On 20/03/2019 20:02, Alberto Garcia wrote:
> On Wed 20 Mar 2019 10:16:10 AM CET, Kevin Wolf wrote:
>>> Oh, I see. Let's use a shorter chain for simplicity:
>>>
>>>     A <- B <- C <- D <- E
>>
>> Written from right to left, i.e. E being the base and A the top layer?
>> We usually write things the other write round, I hope this doesn't get
>> too confusing later.
> 
> Oh my... yes, of course you're right, I should have written it the other
> way around:
> 
>     E <- D <- C <- B <- A
> 
>>> 1) If we stream first from E to C we add a filter F:
>>>
>>>     A <- B <- F <- C <- D <- E
> 
> ( which should have been written   E <- D <- C <- F <- B <- A )
> 
>>>     Now we can't stream from C to A because F is on the way, and the F-C
>>>     link is frozen.
>>
>> Why is a frozen link a problem?

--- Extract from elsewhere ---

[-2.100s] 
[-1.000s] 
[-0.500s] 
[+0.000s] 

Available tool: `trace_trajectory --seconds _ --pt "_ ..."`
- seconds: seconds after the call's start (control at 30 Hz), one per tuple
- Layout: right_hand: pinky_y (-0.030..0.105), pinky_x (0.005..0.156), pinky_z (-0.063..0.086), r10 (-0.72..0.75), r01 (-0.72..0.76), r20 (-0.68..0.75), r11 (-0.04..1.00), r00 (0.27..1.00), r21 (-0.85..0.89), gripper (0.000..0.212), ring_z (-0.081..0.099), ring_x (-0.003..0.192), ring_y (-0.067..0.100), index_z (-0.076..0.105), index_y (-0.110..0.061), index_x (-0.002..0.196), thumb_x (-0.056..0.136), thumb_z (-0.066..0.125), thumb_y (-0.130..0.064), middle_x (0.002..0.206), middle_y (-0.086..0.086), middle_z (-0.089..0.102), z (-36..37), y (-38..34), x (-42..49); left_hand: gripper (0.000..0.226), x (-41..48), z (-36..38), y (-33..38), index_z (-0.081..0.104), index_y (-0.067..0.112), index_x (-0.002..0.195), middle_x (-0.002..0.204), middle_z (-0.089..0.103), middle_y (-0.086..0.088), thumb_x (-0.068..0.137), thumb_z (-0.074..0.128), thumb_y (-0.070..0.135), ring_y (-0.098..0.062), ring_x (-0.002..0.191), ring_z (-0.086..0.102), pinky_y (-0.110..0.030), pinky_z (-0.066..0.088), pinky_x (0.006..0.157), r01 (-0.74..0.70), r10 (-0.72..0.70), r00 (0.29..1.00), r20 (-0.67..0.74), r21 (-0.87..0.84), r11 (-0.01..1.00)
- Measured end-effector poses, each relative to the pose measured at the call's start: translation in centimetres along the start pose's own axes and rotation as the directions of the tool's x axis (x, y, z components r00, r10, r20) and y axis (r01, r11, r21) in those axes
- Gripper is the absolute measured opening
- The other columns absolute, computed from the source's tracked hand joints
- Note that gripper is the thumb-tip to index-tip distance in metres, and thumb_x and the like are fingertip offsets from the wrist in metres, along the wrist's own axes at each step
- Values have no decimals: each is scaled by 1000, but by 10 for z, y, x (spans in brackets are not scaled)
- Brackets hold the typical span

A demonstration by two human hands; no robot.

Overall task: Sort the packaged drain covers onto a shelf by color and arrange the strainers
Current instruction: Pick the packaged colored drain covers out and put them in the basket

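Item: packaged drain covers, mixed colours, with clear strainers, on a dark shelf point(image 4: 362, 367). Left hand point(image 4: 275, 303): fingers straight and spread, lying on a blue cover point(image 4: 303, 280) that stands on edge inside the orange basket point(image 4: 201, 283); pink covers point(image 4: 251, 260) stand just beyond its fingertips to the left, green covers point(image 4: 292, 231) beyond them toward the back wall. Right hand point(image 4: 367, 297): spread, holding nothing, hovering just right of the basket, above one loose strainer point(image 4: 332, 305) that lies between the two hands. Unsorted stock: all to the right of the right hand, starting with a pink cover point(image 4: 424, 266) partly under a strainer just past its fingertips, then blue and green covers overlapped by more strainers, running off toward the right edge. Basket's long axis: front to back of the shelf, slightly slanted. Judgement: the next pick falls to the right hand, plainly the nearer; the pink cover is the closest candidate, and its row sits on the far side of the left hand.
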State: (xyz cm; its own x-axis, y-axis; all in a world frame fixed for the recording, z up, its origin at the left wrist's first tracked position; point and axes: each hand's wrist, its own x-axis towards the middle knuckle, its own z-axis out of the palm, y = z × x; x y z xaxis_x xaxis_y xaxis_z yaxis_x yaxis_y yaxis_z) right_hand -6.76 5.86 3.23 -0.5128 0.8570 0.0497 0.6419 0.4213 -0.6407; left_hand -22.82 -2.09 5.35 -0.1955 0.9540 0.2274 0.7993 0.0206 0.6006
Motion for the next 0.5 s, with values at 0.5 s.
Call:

The streaming operation isn't going to
>> change this link, it just copies data from the subchain (including F
>> and C) to A. This is not something that a frozen link should prevent.
> 
> Not the operation itself, but the first thing that block-stream does is
> freeze the chain from top (A) to base (C), so this would fail if there's
> already a frozen link on the way (C <- F on this case?).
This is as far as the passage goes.